Filter the entries below, keeping only lines with the word "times".

(Beginning of DATA TO EXAMINE)

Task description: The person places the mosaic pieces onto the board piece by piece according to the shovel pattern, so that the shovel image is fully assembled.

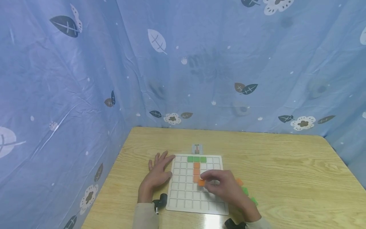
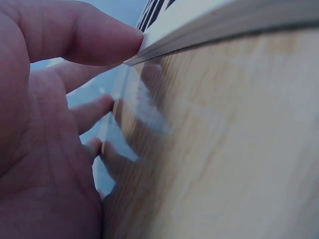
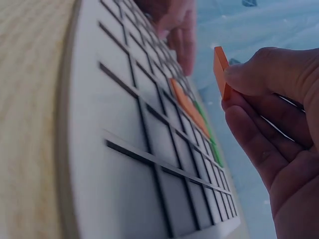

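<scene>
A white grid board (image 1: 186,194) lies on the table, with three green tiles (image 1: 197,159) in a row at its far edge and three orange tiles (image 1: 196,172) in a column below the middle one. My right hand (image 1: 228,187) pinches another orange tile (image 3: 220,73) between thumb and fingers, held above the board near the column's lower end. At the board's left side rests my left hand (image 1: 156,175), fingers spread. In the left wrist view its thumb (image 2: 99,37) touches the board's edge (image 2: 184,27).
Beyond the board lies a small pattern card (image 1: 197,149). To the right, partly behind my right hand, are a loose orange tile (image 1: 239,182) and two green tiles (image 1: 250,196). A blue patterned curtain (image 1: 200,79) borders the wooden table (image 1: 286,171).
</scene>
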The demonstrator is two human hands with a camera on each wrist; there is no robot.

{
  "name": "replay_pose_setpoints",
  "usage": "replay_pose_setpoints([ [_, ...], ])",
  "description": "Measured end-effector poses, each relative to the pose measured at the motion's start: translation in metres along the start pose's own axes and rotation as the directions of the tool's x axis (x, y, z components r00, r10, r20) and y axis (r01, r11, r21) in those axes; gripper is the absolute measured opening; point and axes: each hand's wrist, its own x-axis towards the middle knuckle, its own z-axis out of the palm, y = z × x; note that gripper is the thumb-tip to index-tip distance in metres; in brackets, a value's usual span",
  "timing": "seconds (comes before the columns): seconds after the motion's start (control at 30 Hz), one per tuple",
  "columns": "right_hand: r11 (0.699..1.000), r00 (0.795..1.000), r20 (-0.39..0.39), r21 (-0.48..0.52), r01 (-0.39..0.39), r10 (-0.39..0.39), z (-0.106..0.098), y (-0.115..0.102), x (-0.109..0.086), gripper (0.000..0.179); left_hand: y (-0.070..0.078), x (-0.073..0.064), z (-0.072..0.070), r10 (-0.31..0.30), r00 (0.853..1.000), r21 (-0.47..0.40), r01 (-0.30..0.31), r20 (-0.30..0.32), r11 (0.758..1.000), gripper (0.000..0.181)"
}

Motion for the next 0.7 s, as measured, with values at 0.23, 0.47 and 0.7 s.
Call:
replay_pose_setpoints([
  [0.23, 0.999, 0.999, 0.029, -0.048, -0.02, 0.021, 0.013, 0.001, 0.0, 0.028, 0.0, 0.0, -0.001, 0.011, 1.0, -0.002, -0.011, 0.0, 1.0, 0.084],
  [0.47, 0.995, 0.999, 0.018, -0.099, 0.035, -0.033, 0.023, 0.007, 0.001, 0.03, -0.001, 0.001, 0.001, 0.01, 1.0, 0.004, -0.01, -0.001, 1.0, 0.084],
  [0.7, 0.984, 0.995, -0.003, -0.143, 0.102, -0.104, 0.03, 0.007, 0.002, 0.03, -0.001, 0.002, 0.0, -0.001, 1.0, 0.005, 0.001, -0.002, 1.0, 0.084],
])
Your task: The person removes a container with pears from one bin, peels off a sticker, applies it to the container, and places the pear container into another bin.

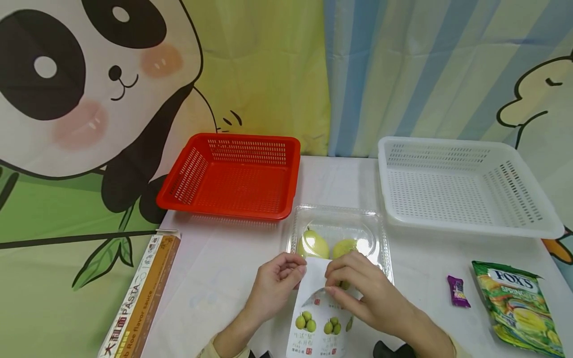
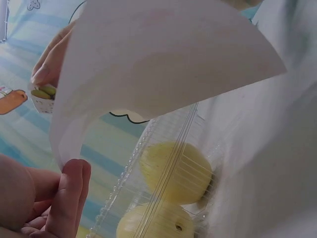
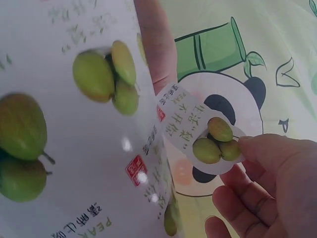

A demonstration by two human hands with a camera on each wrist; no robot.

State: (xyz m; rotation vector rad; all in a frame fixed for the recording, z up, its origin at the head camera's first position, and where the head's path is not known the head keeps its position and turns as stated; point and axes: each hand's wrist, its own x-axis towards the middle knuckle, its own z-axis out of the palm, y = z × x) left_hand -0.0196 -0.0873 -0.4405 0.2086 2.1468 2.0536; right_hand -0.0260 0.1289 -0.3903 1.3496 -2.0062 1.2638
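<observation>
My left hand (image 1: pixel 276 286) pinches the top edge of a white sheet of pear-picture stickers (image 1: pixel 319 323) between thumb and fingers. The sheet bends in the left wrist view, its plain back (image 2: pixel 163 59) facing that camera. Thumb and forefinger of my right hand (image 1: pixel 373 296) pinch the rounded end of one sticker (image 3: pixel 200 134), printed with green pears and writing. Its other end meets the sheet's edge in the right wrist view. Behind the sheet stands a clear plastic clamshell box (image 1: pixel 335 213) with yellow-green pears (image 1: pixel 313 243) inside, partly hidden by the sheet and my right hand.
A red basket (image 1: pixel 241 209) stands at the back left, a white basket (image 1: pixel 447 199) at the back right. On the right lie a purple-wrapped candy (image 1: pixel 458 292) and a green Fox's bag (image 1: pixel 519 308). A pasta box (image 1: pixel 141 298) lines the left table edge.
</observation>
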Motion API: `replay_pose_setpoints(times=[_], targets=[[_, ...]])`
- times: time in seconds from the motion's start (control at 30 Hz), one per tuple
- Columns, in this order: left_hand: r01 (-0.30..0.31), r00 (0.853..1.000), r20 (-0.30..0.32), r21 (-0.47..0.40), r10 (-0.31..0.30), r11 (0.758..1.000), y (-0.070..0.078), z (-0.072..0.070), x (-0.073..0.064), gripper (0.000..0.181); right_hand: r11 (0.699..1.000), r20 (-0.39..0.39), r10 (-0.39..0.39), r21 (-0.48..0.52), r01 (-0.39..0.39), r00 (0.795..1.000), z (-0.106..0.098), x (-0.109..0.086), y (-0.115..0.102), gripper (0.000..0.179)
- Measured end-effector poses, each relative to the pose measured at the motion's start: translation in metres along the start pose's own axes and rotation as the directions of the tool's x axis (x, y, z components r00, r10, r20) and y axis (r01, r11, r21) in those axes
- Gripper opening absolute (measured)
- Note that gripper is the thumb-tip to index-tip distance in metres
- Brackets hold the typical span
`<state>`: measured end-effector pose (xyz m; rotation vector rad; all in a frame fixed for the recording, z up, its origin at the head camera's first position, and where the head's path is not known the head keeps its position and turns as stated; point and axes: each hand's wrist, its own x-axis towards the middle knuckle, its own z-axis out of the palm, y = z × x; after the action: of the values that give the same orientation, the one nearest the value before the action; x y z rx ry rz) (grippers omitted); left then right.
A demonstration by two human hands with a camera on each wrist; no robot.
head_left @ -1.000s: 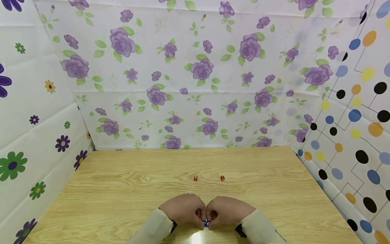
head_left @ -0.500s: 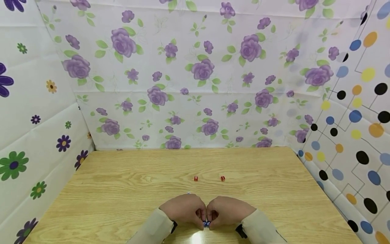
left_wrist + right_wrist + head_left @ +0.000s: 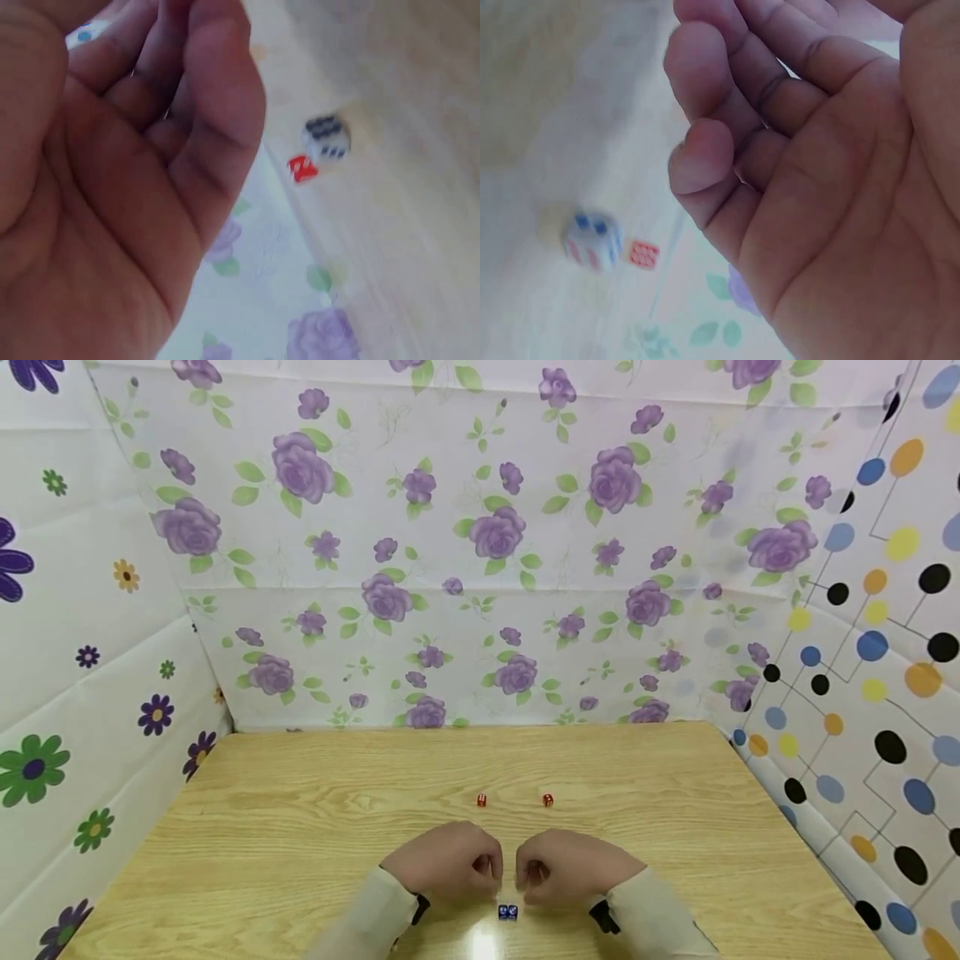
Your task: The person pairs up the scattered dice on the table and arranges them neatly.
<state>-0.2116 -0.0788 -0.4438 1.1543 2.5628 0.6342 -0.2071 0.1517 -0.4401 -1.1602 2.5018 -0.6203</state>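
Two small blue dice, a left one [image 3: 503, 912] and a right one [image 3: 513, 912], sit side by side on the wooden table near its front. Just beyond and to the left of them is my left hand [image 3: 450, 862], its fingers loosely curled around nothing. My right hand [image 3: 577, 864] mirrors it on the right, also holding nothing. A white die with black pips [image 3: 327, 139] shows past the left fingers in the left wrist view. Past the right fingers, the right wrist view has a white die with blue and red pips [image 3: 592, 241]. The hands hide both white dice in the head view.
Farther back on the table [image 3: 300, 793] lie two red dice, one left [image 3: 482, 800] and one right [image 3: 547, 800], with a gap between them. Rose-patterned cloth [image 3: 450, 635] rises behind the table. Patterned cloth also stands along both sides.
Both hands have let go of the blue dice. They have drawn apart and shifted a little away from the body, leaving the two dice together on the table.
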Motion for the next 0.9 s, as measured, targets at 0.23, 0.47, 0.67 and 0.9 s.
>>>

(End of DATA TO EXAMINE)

PROBLEM SOLUTION:
Motion API: `replay_pose_setpoints(times=[_], targets=[[_, ...]])`
- times: time in seconds from the motion's start (control at 30 Hz), one per tuple

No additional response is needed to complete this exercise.